The four primitives used by docker are:

  • filesystem (OverlayFS)
  • isolation (namespaces)
  • resources (cgroups)
  • networking (veth + bridge).

1. Filesystem — Build a Root Filesystem

First we need something to run. We’ll use debootstrap to create a minimal Ubuntu userspace:

bash

sudo apt install debootstrap
sudo debootstrap --arch=amd64 jammy /tmp/rootfs http://archive.ubuntu.com/ubuntu

This gives us a real Linux root filesystem at /tmp/rootfs — exactly what a base image is.


2. OverlayFS — Add a Writable Layer on Top

Just like Docker, we don’t want to write directly to the base rootfs. We stack a writable layer on top:

bash

mkdir -p /tmp/container/{upper,work,merged}
 
sudo mount -t overlay overlay \
  -o lowerdir=/tmp/rootfs,upperdir=/tmp/container/upper,workdir=/tmp/container/work \
  /tmp/container/merged

Now /tmp/container/merged is the container’s root view:

  • reads come from /tmp/rootfs (the image)
  • writes land in /tmp/container/upper (the writable layer)
  • /tmp/rootfs is never touched

3. Networking — Veth Pair + Bridge

Set up the virtual network before launching the container:

bash

# Create a bridge (our "docker0")
sudo ip link add name br0 type bridge
sudo ip addr add 10.10.0.1/24 dev br0
sudo ip link set br0 up
 
# Create a veth pair
sudo ip link add veth0 type veth peer name veth1
 
# Plug the host end into the bridge
sudo ip link set veth0 master br0
sudo ip link set veth0 up
 
# veth1 will go into the container's namespace — hold off for now

Enable NAT so the container can reach the internet:

bash

# Enable IP forwarding
echo 1 | sudo tee /proc/sys/net/ipv4/ip_forward
 
# Masquerade outbound traffic (replace eth0 with your host interface)
sudo iptables -t nat -A POSTROUTING -s 10.10.0.0/24 -o eth0 -j MASQUERADE

4. Launch — Unshare into Namespaces

unshare is the userspace tool for creating namespaces.

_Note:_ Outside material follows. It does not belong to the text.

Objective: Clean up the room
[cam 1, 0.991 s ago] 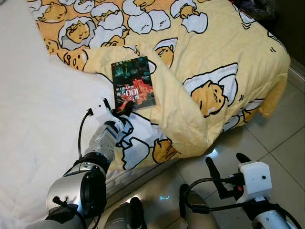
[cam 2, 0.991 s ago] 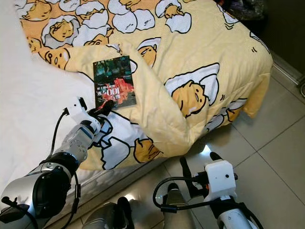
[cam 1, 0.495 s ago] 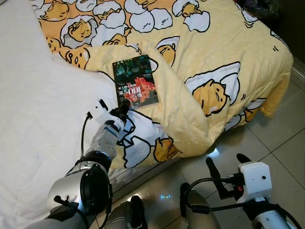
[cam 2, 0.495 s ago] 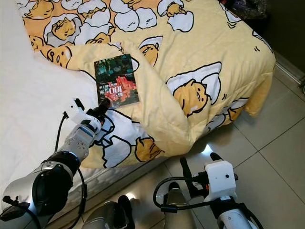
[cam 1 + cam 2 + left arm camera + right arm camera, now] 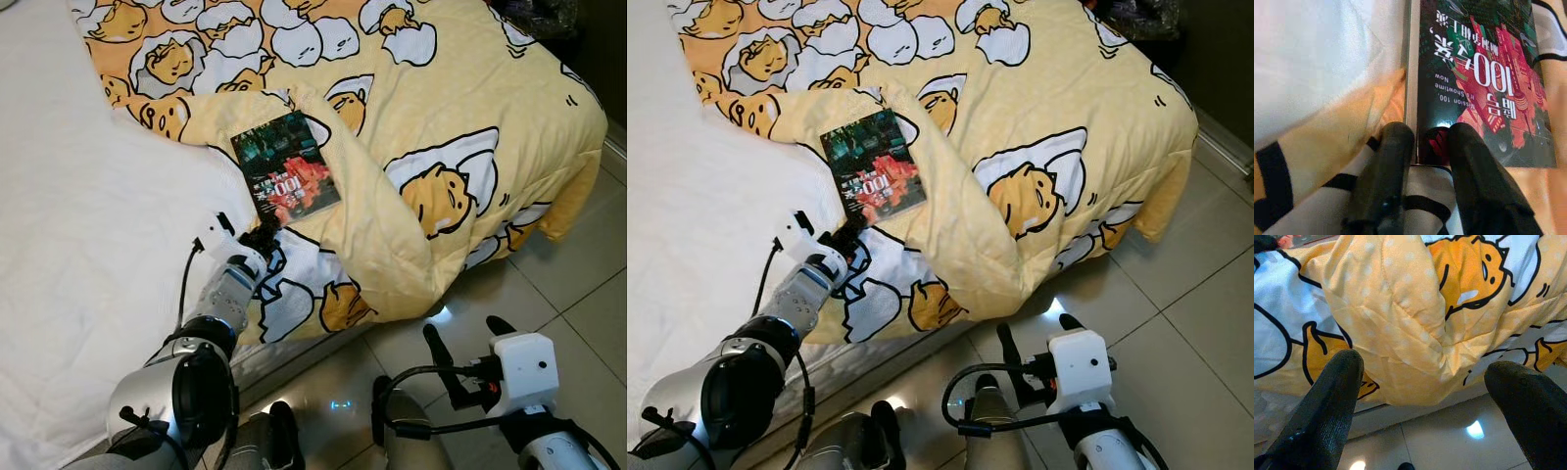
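Book (image 5: pixel 285 174), dark-covered with red artwork, lies flat on the yellow cartoon-print quilt (image 5: pixel 470 108), its near corner just beside the quilt's folded-back edge, where the white sheet (image 5: pixel 78 255) begins. Compared with one second ago, the book is rotated on the quilt: its near edge has swung toward the foot of the bed and the cover now sits more askew. The left gripper (image 5: pixel 263 235) has drawn back slightly toward the robot and now meets the book at its near corner rather than over the cover. In the left wrist view the two fingers (image 5: pixel 1393 152) stand narrowly parted, one on each side of the book's near edge, tips touching it; whether they truly pinch it cannot be told. The turn suggests that the corner is being presented for a pinch, so that lifting the book off the bed is probably the step in hand. The right gripper (image 5: pixel 468 345) hangs idle over the tiled floor (image 5: pixel 578 304) below the quilt's overhang, fingers spread wide
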Motion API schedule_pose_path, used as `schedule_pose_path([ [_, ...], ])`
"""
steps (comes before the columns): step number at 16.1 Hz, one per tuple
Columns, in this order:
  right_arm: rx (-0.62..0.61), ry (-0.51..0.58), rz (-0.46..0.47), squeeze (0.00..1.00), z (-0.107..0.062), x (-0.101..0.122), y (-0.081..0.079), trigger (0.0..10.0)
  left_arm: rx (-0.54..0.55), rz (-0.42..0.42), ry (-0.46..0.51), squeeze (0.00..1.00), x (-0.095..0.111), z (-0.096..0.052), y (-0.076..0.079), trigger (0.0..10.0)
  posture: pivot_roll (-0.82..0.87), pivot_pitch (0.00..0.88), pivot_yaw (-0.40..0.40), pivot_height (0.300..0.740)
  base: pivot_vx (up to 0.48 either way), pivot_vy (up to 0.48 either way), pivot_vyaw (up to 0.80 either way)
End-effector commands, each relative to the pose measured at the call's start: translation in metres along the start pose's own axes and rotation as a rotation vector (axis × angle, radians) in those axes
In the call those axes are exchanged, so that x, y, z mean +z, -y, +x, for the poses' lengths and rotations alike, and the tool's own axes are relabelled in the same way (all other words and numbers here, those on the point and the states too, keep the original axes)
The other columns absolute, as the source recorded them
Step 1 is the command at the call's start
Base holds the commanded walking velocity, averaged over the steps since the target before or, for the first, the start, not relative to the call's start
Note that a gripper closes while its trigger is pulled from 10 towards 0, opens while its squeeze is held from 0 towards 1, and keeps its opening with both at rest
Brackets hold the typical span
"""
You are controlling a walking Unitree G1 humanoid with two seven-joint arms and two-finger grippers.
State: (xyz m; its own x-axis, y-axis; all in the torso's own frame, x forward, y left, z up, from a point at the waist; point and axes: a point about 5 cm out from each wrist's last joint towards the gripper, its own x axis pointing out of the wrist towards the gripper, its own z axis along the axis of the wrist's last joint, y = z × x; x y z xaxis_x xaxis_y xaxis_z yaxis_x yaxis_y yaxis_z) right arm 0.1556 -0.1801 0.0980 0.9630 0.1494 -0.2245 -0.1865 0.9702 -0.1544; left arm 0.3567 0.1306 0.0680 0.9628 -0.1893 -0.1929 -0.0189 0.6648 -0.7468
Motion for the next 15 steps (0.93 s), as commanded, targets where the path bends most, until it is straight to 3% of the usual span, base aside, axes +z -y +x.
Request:
schedule_pose_path([
  [1,0.001,-0.024,0.014,0.00,-0.002,-0.005,0.000,10.0,0.007,-0.041,-0.027,0.00,-0.009,-0.004,-0.006,0.0,-0.42,0.267,0.117,0.740,0.000,0.000,0.00],
  [5,0.002,-0.017,0.023,0.00,0.007,-0.005,0.000,10.0,-0.024,-0.189,0.050,0.00,0.004,-0.001,-0.003,0.0,-0.40,0.248,0.119,0.740,0.000,0.000,0.00],
  [8,-0.001,0.009,0.025,0.00,0.021,-0.004,0.001,10.0,-0.080,-0.220,0.122,0.00,0.022,0.001,0.002,0.0,-0.37,0.196,0.129,0.740,0.000,0.000,0.00],
  [10,-0.003,0.039,0.031,0.00,0.036,-0.001,0.001,10.0,-0.134,-0.193,0.175,0.00,0.042,0.001,0.005,0.0,-0.33,0.140,0.139,0.740,0.000,0.000,0.00],
  [12,-0.001,0.098,0.049,0.00,0.066,0.006,-0.004,10.0,-0.192,-0.141,0.267,0.00,0.079,-0.004,0.007,0.0,-0.28,0.071,0.152,0.740,0.000,0.000,0.00],
  [15,0.014,0.132,0.062,0.00,0.084,0.011,-0.011,10.0,-0.156,-0.050,0.337,0.00,0.105,-0.018,-0.005,0.0,-0.24,0.008,0.155,0.740,0.000,0.000,0.00],
])
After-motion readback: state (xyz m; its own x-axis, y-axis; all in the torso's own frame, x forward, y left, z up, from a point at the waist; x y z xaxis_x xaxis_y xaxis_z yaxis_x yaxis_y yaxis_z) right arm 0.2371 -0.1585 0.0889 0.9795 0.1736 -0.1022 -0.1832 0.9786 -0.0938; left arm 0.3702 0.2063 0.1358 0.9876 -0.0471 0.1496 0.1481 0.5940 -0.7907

This one command is the equivalent of Docker’s docker run:

bash

sudo unshare \
  --pid \
  --mount \
  --uts \
  --ipc \
  --fork \
  --kill-child \
  chroot /tmp/container/merged /bin/bash

You’re now inside an isolated environment with its own PID tree, mounts, hostname, and IPC — with the OverlayFS root as /.

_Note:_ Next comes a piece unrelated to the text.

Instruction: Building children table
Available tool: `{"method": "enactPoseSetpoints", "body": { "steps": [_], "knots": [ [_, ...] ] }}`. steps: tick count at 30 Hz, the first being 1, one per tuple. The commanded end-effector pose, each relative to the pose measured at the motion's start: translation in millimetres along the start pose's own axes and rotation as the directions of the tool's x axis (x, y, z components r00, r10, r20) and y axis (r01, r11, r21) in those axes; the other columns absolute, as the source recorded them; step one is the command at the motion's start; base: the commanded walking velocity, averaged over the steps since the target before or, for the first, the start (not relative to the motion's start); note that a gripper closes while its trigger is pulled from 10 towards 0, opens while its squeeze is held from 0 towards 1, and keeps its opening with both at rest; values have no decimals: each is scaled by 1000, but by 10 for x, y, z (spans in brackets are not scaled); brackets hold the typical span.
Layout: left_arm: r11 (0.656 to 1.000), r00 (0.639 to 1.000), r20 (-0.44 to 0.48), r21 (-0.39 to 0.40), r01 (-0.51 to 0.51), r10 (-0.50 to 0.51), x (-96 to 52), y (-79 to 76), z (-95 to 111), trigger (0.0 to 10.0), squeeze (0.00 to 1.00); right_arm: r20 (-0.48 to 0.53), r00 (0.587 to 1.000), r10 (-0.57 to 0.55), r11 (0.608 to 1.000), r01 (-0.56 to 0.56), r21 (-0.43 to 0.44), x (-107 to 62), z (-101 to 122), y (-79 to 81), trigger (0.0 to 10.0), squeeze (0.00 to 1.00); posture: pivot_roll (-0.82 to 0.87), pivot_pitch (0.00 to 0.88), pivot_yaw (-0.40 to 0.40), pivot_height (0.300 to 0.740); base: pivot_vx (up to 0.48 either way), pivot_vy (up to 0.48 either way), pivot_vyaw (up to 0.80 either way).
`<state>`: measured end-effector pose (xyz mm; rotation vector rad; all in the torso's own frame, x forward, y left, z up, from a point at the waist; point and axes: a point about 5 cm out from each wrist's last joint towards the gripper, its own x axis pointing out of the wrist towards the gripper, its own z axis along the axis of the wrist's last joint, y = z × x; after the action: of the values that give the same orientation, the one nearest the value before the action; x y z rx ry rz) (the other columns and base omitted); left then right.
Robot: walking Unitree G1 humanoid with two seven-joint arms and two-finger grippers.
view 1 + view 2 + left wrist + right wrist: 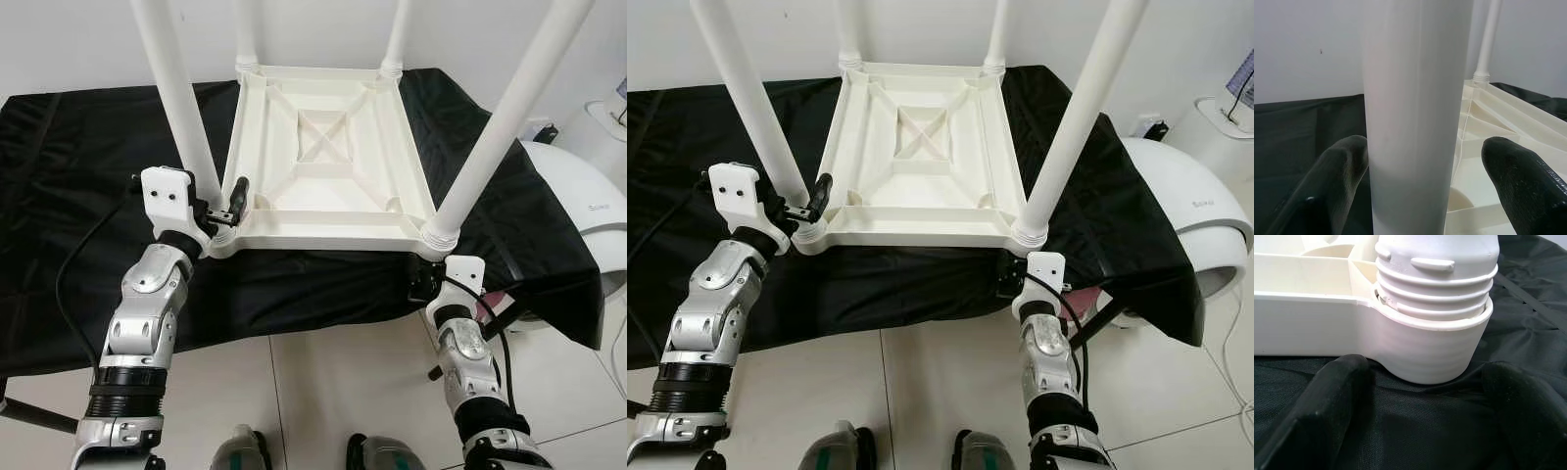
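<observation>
Four white legs are seen standing up from an upturned white children's table top (328, 166), which lies underside-up on a surface draped in black cloth (78, 196). The top is set near the front edge of the surface, just before the robot.

The left hand (223, 211) is placed at the near-left leg (176, 88), low down, just above its socket. In the left wrist view the leg is framed between the two black fingers (1339, 171), which are spread wide; one finger looks close to or touching the leg, the other is apart from it. No firm grip is shown.

The right hand (1415, 401) is held low at the front edge of the surface, just under the near-right corner socket (1430, 352), where the threaded base of the near-right leg (509, 117) is seated. Its fingers are open wide on either side of the socket, resting over the cloth and gripping nothing.

Judged from this, the step in hand is the seating or tightening of the near legs. It would be done well if the leg were kept upright and square to its socket, the fingers closed evenly low on the leg, and the top steadied so that it is not dragged across the cloth.

Both silver forearms are raised from below, the left wrist bent inward toward the leg, the right wrist pointed up at the corner.
</observation>
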<state>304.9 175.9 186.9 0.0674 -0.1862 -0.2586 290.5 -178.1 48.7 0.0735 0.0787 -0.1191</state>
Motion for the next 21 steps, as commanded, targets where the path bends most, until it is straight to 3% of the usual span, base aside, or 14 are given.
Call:
{"method": "enactPoseSetpoints", "body": {
  "steps": [1, 4, 21],
  "knots": [
    [1000, 1000, -8, -1, 27, -27, -7, -44, -27, 10000, 0, 314, 941, 126, 992, -114, -57, 122, 684, 59, 10000, 0, -72, 193, 44, 740, 0, 0, 0],
    [999, 999, -4, -1, 33, -33, -1, -46, -7, 10000, 0, 355, 926, 124, 992, -117, -44, 52, 856, 72, 10000, 0, -80, 190, 42, 740, 0, 0, 0],
    [999, 1000, 8, -26, 25, -25, 7, -54, 12, 10000, 0, 389, 913, 119, 993, -115, -33, -86, 1045, 78, 10000, 0, -91, 180, 41, 740, 0, 0, 0]
  ]
}}
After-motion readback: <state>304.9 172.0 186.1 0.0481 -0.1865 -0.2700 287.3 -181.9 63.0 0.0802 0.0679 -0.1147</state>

5. Inside the Container — Finish Setup

These steps would normally happen automatically. Run them inside the shell you just launched:

bash

# Mount essential kernel filesystems
mount -t proc proc /proc
mount -t sysfs sys /sys
mount -t tmpfs tmpfs /tmp
 
# Set a hostname
hostname mycontainer
 
# Bring up loopback
ip link set lo up

Now attach the network interface. Back on the host in a second terminal:

bash

# Get the PID of our unshare'd process
PID=$(pgrep -f "unshare")
 
# Move veth1 into the container's net namespace
sudo ip link set veth1 netns $PID

Back inside the container:

bash

# Configure the interface
ip link set veth1 up
ip addr add 10.10.0.2/24 dev veth1
ip route add default via 10.10.0.1
 
# Test
ping 10.10.0.1        # host gateway
ping 8.8.8.8          # internet

6. Cgroups — Limit Resources

From the host, create a cgroup and assign the container process to it:

bash

# Create a cgroup (v2)
sudo mkdir /sys/fs/cgroup/mycontainer
 
# Limit to 512MB RAM and 1 CPU
echo "512M" | sudo tee /sys/fs/cgroup/mycontainer/memory.max
echo "100000 100000" | sudo tee /sys/fs/cgroup/mycontainer/cpu.max
                     # (quota period) = 100% of one core
 
# Assign the container's PID
echo $PID | sudo tee /sys/fs/cgroup/mycontainer/cgroup.procs

The kernel will now enforce those limits on everything running under that PID tree.


What You’ve Built Vs what Docker Does

StepWhat we did manuallyWhat Docker does
Root filesystemdebootstrap + OverlayFS mountPulls image layers, mounts OverlayFS
Process isolationunshare with namespace flagsclone() syscall with namespace flags
Filesystem isolationchroot into merged dirpivot_root (more secure than chroot)
Networkingip link, ip addr, iptablesDoes all of this automatically per container
Resource limitsManual cgroup writes--memory, --cpus flags write cgroups
CleanupManual umount + ip link deldocker rm tears everything down

The main things Docker adds on top of this are: image management (pulling, layering, caching), automatic lifecycle management (networking/cgroup setup and teardown), a content-addressable store for layers, and seccomp/capabilities hardening. But the kernel primitives underneath are exactly what you just used.